-- Work item --
From the first line of the data below through the line holding "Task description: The", write out each line exactly as it stands.

-- Recorded information --
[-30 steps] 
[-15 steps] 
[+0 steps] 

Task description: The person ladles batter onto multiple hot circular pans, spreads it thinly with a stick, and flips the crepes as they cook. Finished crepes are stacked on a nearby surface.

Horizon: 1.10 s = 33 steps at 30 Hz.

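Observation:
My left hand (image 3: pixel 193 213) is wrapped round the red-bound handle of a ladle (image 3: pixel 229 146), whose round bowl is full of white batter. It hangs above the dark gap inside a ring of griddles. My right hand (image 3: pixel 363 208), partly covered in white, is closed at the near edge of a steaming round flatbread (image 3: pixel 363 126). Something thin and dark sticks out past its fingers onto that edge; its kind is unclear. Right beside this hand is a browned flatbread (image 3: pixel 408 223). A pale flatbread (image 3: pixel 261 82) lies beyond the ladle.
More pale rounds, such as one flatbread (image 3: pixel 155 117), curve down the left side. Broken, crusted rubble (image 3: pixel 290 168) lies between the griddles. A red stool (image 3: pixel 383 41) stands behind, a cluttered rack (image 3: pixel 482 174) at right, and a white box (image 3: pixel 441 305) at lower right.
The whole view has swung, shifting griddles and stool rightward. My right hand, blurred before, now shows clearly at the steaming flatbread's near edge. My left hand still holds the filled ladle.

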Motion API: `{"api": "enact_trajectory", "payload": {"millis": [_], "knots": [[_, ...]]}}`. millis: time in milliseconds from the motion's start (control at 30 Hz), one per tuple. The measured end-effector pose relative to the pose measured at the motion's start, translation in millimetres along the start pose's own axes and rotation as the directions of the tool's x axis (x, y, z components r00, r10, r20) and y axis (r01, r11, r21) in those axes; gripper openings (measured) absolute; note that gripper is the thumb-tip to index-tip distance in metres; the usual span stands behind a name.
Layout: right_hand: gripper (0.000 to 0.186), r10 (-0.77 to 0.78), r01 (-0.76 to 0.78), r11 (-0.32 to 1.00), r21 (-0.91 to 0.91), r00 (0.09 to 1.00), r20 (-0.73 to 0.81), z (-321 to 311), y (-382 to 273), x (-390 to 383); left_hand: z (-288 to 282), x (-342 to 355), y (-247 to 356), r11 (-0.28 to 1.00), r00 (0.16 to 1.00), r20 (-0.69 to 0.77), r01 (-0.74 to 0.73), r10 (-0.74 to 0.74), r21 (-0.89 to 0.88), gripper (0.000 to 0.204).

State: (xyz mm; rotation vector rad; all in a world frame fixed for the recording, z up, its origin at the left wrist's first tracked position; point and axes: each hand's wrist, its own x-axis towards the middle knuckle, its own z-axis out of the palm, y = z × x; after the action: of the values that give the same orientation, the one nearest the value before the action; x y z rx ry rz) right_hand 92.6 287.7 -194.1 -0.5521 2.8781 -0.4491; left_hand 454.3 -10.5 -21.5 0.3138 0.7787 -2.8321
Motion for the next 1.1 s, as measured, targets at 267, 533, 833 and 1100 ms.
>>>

-- Written answer --
[-30 steps] 
[-15 steps] 
[+0 steps] 

Task description: The person ladles batter onto multiple hot circular pans, spreads it thinly with a stick, and flips the crepes as they cook. Finished crepes are stacked on a nearby surface.

There's nothing more to this exercise.